Required action: Wherever the word "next" occurs in the lines below, copy the whole line.

***** Data to examine *****

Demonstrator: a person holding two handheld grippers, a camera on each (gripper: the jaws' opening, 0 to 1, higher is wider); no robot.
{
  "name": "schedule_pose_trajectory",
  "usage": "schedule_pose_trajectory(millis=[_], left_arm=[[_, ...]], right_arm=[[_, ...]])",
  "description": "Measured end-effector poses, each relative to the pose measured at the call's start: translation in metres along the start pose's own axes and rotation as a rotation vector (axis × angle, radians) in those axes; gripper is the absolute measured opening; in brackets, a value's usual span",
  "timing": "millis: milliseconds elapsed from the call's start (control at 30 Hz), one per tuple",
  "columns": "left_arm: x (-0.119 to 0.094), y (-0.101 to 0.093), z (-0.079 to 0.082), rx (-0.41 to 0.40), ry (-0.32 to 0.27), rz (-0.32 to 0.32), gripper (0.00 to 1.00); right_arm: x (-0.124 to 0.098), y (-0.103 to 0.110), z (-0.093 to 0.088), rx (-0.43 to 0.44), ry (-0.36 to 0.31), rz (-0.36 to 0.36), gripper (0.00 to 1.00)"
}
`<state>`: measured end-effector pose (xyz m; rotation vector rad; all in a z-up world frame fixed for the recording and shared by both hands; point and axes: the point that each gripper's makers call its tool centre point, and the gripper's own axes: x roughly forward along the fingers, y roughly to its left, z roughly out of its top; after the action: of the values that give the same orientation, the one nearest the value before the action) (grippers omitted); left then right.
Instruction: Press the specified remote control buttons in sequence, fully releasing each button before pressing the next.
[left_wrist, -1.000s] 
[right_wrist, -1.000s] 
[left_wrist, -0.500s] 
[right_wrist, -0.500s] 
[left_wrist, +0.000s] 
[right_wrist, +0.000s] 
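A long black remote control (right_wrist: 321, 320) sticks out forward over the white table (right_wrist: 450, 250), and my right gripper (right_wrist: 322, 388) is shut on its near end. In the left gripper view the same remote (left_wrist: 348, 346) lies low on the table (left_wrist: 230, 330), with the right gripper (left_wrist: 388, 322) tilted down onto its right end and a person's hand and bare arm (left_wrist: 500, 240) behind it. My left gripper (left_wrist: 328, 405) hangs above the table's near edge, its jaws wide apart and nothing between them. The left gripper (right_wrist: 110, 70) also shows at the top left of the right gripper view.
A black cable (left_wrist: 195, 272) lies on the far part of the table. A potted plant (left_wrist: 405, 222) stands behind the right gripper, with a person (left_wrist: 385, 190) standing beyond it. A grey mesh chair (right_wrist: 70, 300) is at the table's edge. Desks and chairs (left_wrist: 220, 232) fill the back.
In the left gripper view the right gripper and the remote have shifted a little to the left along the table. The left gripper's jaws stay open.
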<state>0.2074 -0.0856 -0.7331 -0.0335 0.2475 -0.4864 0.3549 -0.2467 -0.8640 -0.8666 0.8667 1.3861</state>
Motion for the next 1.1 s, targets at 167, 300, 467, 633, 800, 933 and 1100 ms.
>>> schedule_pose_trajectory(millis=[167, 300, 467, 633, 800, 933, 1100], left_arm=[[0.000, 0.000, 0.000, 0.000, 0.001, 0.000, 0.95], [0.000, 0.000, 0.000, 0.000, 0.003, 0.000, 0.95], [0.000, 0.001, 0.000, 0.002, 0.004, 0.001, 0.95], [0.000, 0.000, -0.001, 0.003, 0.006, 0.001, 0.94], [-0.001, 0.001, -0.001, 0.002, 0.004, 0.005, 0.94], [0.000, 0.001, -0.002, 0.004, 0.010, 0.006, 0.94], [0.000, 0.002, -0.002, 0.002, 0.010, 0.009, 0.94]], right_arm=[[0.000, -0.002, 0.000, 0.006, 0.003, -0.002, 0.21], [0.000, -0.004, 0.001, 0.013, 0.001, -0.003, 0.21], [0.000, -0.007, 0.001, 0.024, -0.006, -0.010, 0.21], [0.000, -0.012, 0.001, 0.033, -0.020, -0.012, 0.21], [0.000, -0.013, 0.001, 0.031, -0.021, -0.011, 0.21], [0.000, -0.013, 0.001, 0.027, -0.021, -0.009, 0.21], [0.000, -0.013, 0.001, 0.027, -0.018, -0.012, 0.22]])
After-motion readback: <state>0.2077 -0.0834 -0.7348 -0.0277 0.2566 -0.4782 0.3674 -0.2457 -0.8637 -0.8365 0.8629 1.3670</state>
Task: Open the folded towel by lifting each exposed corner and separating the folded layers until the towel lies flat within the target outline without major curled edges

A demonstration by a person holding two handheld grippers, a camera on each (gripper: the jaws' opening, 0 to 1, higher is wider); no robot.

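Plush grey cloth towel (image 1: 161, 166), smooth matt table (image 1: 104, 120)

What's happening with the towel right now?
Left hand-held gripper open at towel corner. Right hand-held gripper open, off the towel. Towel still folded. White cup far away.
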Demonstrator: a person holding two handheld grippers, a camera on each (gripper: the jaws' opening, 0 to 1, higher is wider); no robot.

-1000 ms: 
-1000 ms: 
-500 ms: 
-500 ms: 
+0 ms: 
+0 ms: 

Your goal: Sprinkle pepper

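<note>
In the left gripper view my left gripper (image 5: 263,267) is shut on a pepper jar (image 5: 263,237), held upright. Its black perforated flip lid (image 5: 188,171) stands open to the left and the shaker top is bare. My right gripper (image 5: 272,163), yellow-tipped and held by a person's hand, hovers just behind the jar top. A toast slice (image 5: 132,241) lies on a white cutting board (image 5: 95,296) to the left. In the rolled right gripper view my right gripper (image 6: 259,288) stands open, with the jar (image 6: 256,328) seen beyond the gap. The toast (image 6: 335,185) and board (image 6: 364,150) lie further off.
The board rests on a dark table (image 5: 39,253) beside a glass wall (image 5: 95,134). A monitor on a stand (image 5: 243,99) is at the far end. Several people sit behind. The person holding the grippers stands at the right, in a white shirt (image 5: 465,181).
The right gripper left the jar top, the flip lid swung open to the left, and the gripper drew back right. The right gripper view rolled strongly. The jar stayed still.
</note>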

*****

Output for this exercise:
Instruction: Press the specified remote control buttons in sequence, fully releasing each button before pressing the next.
Motion for the next 1.1 s, targets at 167, 300, 467, 633, 800, 933 and 1100 ms.

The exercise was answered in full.